** Directions **
From the listing below, pull out all lines with "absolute" in them.

** Given information **
-------------------------

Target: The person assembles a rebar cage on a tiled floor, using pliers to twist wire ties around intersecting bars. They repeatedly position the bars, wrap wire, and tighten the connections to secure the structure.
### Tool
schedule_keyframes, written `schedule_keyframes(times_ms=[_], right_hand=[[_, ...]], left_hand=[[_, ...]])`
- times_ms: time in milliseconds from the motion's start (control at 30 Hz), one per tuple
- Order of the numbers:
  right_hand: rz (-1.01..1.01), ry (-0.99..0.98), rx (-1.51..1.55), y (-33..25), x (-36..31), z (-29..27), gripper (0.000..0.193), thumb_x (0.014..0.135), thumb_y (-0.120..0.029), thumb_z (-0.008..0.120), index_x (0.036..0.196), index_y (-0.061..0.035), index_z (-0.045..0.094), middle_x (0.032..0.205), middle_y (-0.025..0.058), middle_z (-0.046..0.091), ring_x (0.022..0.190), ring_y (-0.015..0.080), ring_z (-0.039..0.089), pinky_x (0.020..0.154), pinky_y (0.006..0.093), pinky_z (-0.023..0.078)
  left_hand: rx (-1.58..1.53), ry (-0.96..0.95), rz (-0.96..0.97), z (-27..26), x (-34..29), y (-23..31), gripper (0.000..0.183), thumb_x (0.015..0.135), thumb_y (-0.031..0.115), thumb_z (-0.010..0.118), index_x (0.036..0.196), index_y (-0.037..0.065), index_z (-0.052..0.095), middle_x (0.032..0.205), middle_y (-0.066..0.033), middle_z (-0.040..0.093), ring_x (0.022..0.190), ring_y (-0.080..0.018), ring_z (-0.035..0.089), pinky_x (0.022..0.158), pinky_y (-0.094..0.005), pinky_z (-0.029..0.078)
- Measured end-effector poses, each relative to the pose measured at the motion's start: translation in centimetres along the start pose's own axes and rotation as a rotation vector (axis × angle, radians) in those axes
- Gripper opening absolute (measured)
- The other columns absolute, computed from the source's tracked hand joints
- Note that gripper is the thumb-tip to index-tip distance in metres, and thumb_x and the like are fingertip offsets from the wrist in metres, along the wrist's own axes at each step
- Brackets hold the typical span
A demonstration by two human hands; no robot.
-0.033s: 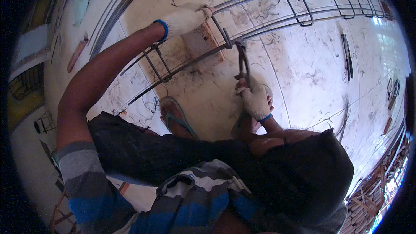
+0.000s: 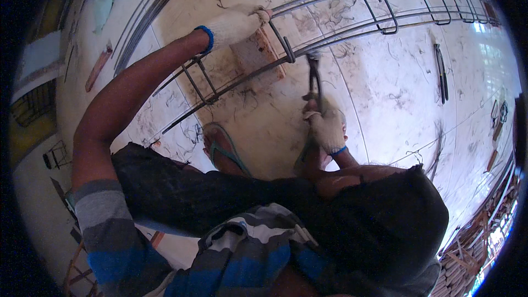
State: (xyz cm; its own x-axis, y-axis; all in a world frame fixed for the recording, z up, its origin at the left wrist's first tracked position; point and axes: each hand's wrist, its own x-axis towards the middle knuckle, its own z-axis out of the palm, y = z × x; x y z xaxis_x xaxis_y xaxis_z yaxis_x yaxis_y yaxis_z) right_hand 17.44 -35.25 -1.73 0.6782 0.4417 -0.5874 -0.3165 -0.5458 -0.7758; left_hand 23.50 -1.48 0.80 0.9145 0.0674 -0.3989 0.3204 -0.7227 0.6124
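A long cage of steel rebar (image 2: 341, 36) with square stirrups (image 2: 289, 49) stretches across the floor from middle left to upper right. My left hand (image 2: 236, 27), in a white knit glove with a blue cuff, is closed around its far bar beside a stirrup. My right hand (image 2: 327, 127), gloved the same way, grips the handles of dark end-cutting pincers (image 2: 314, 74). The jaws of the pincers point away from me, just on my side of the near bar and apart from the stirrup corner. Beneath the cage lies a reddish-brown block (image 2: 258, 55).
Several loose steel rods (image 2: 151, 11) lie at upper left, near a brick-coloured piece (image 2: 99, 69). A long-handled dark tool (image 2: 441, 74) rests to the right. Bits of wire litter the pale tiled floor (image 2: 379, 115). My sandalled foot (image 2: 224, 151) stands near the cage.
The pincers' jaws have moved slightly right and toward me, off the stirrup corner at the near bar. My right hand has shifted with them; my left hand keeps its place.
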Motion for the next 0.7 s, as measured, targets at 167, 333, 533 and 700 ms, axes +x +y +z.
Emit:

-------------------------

** Written answer **
- Gripper opening absolute (measured)
- The other columns absolute, computed from the source's tracked hand joints

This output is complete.